Nous y distinguons l'art et la manière de filmer de Jaco Van Dormael.
Le lendemain, Henry Ingberg, Secrétaire général de la Communauté Française, découvre les studios et, mené par Olivier Rausin et Marie-Hélène Massin, s'aventure à l'endroit ou se tourne une scène avec le petit Némo.

Un enfant qui grandit oscillant entre l'année 1970 et l'an 2092. Le film qui ramène l'adulte à l'enfant et l'enfant à l'adulte n'est pas sans évoquer E pericoloso sporgersi, l'un des courts métrages du réalisateur. Ce qui se confirme lorsque Jaco Van Dormael montre à Henry Ingberg dix minutes du film, qu'il a lui-même montées sur un ordinateur. Il y a chez Jaco Van Dormael un étonnement enfantin et aussi une exploration d'un espace temps parallèle. Surprenant et fabuleux. On est pantois et émerveillés.

Cinergie : Vous avez mis quelques années avant de revenir au cinéma. Pourquoi cela ?
Jaco Van Dormael : D’abord, j’ai vécu (rires). Et puis, je suis quelqu’un qui écrit lentement. Tant que je n’ai pas le sentiment d’y être arrivé, je cherche la forme qui me correspond.

C. : En lisant le livre que vous avez publié à partir de votre scénario, on a le sentiment que Mr Nobody est proche de votre premier long métrage, Toto le héros.
J.V.D. : C’est vrai qu’en termes de structure cinématographique, Mr Nobody se présente plus comme Toto le héros que comme Le Huitième jour. Mais il va beaucoup plus loin : sa structure est en arborescence. Le film raconte la multitude des vies possibles d’un personnage qui s’appelle Nemo. Mais faire un choix n’est pas avoir seulement deux possibilités puisque chaque possibilité part elle aussi en arborescence sur une multitude de choix. Nous, dans notre expérience, notre vie personnelle, on ne sait pas ce qui serait arrivé si… Le film explore justement ce "ce qui serait arrivé si"… avec la conclusion que toutes les vies sont intéressantes, qu’il n’y a ni bons ni mauvais choix, mais une multitude de vies possibles et que, finalement, toutes se valent, l’une n’est pas mieux que l’autre.

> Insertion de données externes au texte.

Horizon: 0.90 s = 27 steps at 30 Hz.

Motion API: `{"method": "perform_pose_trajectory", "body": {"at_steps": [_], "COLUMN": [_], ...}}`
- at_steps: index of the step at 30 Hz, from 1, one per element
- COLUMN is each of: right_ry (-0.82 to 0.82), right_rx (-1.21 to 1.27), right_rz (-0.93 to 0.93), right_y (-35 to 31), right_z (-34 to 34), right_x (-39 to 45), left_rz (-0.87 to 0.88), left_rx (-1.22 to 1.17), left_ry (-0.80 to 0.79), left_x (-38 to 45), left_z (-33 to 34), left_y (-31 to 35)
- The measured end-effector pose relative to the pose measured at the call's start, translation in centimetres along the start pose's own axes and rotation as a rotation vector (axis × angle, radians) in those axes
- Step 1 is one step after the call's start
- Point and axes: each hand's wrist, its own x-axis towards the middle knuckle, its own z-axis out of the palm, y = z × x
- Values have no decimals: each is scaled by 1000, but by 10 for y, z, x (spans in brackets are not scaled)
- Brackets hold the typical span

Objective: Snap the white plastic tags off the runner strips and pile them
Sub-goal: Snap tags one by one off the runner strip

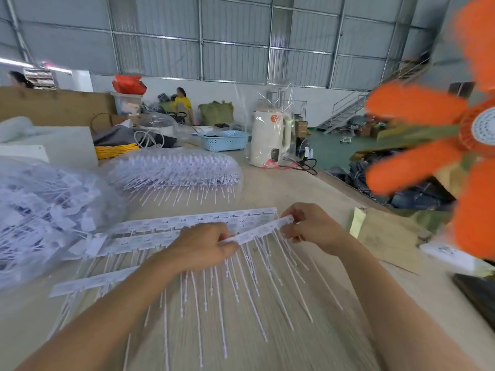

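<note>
Runner strip [257, 229] of white tags held lifted off the table [281, 191], slanting up toward the right. Left hand [203, 247] curled round the strip's lower end; right hand [312, 227] pinching the upper end between thumb and fingertips. Neither grip slack, nothing else in either hand. Long thin tails [267, 285] hanging from the held strip toward the wearer, fanned and partly crossed.

Just beyond the grip: further flat strips [192, 223] lying on the table, tags not yet snapped off. Below the left wrist: one more strip [88, 283]. Well left of the grip: a bagged heap of loose tags [40, 210], presumably the pile. Farther beyond: a second clear bag of unbroken strips [176, 170].

Probable step: flexing the strip to break tags free.

Risks, judged from the present pose:
- crossed tails snagging on the strips beneath, dragging them along;
- a bend applied between the two holds rather than at a joint, tearing a tag instead of releasing it;
- freed tags dropping among the unbroken strips, well short of the heap.

Motion blur at the edges; joint detail not resolvable.
</note>
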Motion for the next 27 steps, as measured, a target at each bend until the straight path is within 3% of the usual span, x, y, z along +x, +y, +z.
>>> {"method": "perform_pose_trajectory", "body": {"at_steps": [4,10,14,17,19,27], "right_ry": [-33,-16,-33,16,57,131], "right_rx": [144,182,177,81,89,87], "right_rz": [72,104,109,25,-42,-278], "right_y": [-9,-9,-5,-1,2,3], "right_z": [14,21,22,23,25,33], "right_x": [-6,-9,-8,-6,-3,-3], "left_rz": [72,87,130,152,143,-97], "left_rx": [-161,127,-103,-154,-309,-524], "left_ry": [98,320,273,187,116,151], "left_x": [8,18,17,17,17,23], "left_z": [7,19,22,22,20,11], "left_y": [34,42,42,41,42,52]}}
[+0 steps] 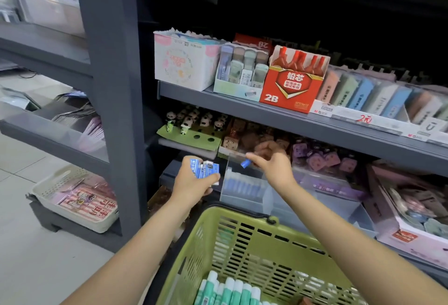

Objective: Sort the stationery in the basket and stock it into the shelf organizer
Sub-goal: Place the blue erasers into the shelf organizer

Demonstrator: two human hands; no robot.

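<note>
Trouble I expect above the clear organizer (244, 183): my right hand (272, 161) pinches one blue eraser (245, 163) over its rim, my left hand (194, 183) grips an eraser stack (204, 170) beside it, and that loose stack could spill.

a red box (292, 88) marked 2b is sitting on the upper shelf (266, 110), at about one o'clock in the view. touching its nine o'clock side, a pale tray of capped tubes (240, 75) is standing beside a white floral carton (180, 62). panda figures (194, 121) are perching on a green card one level down. at eight o'clock, a cream perforated tray (72, 198) is holding striped packets low near the tiled floor (29, 268).
</note>
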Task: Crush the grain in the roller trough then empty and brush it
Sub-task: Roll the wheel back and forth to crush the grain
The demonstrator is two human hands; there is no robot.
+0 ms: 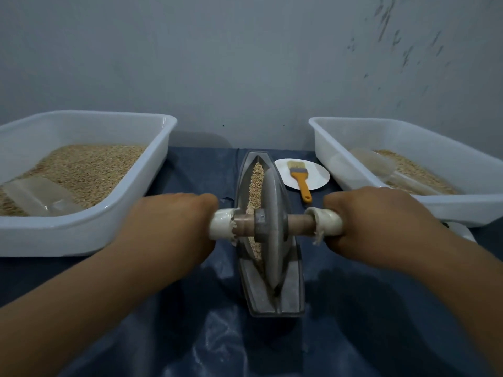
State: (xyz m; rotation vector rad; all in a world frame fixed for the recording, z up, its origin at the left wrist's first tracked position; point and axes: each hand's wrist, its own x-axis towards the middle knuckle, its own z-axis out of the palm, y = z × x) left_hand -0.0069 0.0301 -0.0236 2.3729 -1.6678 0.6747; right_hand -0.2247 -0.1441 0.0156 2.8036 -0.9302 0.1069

C : Le nom de votre personnage fait penser au Capitaine Nemo de Jules Verne mais aussi au héros de Matrix, sans parler du petit poisson...
J.V.D. : Ah oui, c’est vrai. Mais plus simplement, Nemo n’est personne [en latin « nemo » signifie «personne »]. Quand il est vieux et qu’on l’interviewe, on ne sait pas qui il est ni d’où il vient. Et lui a la mémoire d’une multitude de passés, mais il se voit avec une femme, des enfants, mais il a aussi d’autres enfants. Il a le souvenir d’une vie en Europe, d’une autre au Canada, et il vit sur Mars. Il est personne et tout le monde.

C : Pourquoi avoir choisi Jared Leto pour ce rôle ?
J.V.D. : Parce qu’il a dit oui ! (rires) et parce que c’est quelqu’un qui sait jouer des personnages très différents et qu’il aime bien les transformations, qu’il se travestit totalement de film en film. C’était un comédien de ce genre-là dont j’avais besoin, quelqu’un qui ne se ressemble pas d’une vie à l’autre.

C : Comment envisagez-vous l’ampleur de ce tournage qui va durer six mois ?
J.V.D. : Oui, c’est effectivement très long, 24 semaines de tournage de juin à Noël, mais c’est une chance. On tourne à peu près la moitié en Belgique, puis au Canada et en Allemagne. La Belgique, pour faire semblant qu’on est en Angleterre, l’Allemagne pour faire semblant qu’on est au Canada mais dans le futur, et le Canada enfin pour faire semblant d’être au Canada, heureusement, c’est plus simple. Je crois que ce film nécessitait cela pour ces multiples vies : ici, ailleurs, maintenant, plus tard, sur Mars, dans la préhistoire… Il faut chaque fois qu’un nouveau style s’installe.  
Chaque vie est filmée dans un style différent, avec une grammaire différente pour la caméra, les couleurs, les décors. En même temps, si tous les styles doivent être très contrastés, ils s’entrechoquent en fusionnant.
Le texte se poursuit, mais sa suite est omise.